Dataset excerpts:
....

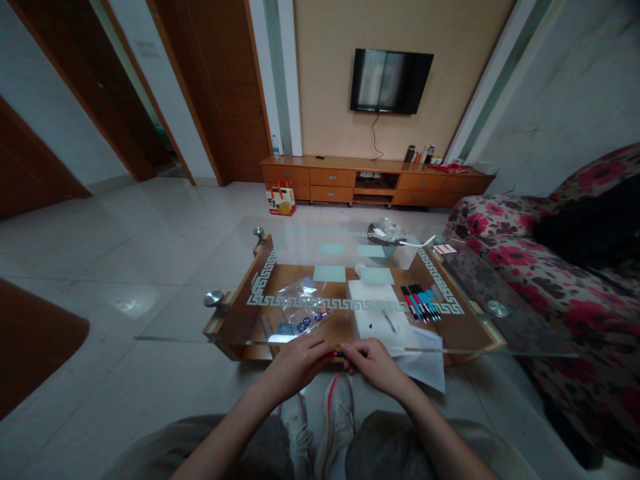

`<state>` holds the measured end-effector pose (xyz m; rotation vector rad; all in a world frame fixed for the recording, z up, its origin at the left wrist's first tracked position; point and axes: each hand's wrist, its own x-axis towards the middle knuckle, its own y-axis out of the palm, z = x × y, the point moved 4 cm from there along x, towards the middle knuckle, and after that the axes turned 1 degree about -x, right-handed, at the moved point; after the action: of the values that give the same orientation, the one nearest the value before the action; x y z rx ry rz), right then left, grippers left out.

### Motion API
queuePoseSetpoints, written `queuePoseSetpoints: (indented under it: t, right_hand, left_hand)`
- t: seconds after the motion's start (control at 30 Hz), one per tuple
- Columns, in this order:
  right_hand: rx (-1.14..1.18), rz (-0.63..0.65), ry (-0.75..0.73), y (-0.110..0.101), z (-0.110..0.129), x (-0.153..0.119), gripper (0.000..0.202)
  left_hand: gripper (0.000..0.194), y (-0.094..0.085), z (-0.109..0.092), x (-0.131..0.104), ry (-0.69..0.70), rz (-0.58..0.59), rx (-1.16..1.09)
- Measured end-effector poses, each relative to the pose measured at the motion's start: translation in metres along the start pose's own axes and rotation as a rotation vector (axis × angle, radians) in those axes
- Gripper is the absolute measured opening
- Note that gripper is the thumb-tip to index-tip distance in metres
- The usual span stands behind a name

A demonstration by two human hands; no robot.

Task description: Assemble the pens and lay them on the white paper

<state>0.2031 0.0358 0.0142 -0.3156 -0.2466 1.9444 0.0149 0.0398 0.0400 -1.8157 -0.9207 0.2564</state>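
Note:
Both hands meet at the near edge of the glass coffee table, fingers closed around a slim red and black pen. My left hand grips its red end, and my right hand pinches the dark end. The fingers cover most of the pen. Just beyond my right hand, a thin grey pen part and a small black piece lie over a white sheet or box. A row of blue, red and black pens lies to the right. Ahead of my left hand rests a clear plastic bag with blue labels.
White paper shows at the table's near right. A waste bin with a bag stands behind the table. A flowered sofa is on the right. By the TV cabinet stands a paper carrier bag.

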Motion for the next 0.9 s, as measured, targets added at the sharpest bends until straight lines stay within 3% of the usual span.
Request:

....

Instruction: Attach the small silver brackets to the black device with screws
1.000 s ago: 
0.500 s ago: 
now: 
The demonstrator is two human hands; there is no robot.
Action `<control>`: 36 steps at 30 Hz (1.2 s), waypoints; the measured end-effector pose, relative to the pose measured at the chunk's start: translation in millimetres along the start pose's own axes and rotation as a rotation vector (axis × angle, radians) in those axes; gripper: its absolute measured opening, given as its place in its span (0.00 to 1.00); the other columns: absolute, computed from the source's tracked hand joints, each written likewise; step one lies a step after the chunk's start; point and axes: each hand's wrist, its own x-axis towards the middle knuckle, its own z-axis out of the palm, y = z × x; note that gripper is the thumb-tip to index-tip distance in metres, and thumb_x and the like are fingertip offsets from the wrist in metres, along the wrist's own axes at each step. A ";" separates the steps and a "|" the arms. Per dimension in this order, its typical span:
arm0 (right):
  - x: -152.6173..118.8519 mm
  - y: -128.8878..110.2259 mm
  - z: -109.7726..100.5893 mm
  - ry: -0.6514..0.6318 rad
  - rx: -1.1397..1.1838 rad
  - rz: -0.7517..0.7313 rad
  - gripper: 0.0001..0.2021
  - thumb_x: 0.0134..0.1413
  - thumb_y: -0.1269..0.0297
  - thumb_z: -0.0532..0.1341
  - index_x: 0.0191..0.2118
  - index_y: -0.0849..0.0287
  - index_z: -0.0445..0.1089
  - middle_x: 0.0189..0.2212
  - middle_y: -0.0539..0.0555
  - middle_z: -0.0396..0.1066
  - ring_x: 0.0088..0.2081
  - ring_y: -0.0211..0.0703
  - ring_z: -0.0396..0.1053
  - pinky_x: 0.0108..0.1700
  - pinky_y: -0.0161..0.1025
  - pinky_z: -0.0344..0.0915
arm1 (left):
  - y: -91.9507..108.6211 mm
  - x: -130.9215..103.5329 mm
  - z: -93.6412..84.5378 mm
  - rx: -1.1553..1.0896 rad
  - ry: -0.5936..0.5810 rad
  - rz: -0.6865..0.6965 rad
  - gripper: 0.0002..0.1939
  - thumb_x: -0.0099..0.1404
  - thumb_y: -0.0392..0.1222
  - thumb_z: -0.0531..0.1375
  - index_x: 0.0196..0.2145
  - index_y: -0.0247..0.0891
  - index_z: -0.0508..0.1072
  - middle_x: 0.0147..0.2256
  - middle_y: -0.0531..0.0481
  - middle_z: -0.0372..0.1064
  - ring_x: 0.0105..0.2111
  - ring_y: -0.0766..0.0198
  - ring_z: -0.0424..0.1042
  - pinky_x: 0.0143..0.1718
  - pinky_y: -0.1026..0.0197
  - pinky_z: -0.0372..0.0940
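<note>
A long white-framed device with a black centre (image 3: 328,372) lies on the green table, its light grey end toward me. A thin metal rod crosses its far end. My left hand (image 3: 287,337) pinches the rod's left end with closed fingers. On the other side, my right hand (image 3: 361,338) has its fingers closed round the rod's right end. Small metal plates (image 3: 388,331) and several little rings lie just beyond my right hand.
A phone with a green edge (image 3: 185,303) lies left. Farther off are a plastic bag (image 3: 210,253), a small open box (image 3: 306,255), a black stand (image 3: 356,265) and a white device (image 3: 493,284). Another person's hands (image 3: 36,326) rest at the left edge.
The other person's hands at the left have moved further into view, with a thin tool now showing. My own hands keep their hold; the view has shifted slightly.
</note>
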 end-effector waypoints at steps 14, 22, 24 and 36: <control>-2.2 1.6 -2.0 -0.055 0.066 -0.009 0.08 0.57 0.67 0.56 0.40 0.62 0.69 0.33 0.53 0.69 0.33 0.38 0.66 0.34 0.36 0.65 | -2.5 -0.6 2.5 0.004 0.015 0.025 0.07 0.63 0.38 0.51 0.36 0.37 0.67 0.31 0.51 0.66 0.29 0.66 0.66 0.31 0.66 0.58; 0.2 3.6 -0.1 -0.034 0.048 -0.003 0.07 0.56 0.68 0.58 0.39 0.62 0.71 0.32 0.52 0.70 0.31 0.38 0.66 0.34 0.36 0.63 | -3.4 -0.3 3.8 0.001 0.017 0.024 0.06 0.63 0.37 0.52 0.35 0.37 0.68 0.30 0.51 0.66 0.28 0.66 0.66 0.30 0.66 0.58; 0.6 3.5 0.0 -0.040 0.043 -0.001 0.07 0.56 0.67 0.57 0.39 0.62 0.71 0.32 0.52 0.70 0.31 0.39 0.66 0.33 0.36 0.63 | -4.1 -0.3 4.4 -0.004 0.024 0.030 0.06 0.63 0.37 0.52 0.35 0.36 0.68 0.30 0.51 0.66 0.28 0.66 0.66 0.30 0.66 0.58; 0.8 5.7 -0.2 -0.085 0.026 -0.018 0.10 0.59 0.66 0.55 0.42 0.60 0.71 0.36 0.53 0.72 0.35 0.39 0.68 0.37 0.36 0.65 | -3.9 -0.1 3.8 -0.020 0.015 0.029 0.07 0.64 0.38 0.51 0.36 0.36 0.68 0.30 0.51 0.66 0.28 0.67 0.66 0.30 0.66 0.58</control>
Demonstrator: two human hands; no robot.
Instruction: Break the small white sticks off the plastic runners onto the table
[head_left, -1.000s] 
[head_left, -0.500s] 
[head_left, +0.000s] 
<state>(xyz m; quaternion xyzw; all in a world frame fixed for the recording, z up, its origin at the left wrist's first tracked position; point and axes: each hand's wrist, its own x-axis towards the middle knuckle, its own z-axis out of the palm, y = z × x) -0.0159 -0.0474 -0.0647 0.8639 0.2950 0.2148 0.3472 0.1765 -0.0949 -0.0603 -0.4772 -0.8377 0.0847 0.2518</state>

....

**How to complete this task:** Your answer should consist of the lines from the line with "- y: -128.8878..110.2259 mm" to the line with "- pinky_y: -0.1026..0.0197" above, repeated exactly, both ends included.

**Written answer:**
  - y: -128.8878..110.2259 mm
  - z: -109.7726..100.5893 mm
  - ry: -0.6514..0.6318 rad
  - rx: -1.1397..1.1838 rad
  - rz: -0.7517..0.7313 rad
  - gripper: 0.0001..0.2021
  - thumb_x: 0.0134..0.1413
  - thumb_y: -0.1269..0.0297
  - thumb_z: -0.0532..0.1341
  - index_x: 0.0191..0.2118
  - index_y: -0.0849..0.0287
  - index_z: -0.0445..0.1089
  - middle_x: 0.0189..0.2212
  - middle_y: -0.0539..0.0555
  - middle_z: -0.0396..0.1066
  - ring_x: 0.0088..0.2081
  - ring_y: -0.0211..0.0703
  - ring_z: -0.0396..0.1053
  - pinky_x: 0.0108..0.1700
  - pinky_y: -0.0161..0.1025
  - pinky_z: -0.0344..0.0915
arm1 (left):
  - y: -91.9507..108.6211 mm
  - x: -130.9215..103.5329 mm
  - z: -93.6412..84.5378 mm
  - rx: -1.1553..1.0896 rad
  - ry: -0.5936..0.5810 rad
  - rz: -0.6865..0.6965 rad
  - gripper: 0.0002..0.1939
  - thumb_x: -0.0099..0.1404
  - thumb_y: -0.0392..0.1222
  - thumb_z: -0.0531..0.1375
  - index_x: 0.0196..0.2145
  - index_y: -0.0247..0.0891
  - index_z: -0.0508..0.1072
  - middle_x: 0.0147..0.2256
  - middle_y: -0.0531..0.0481
  - middle_z: -0.0372..0.1064
  - ring_x: 0.0105..0.2111
  - ring_y: -0.0766..0.0198
  - ring_z: -0.0424..0.1042
  - pinky_x: 0.0143..0.1718
  - pinky_y: -0.1026..0.0197

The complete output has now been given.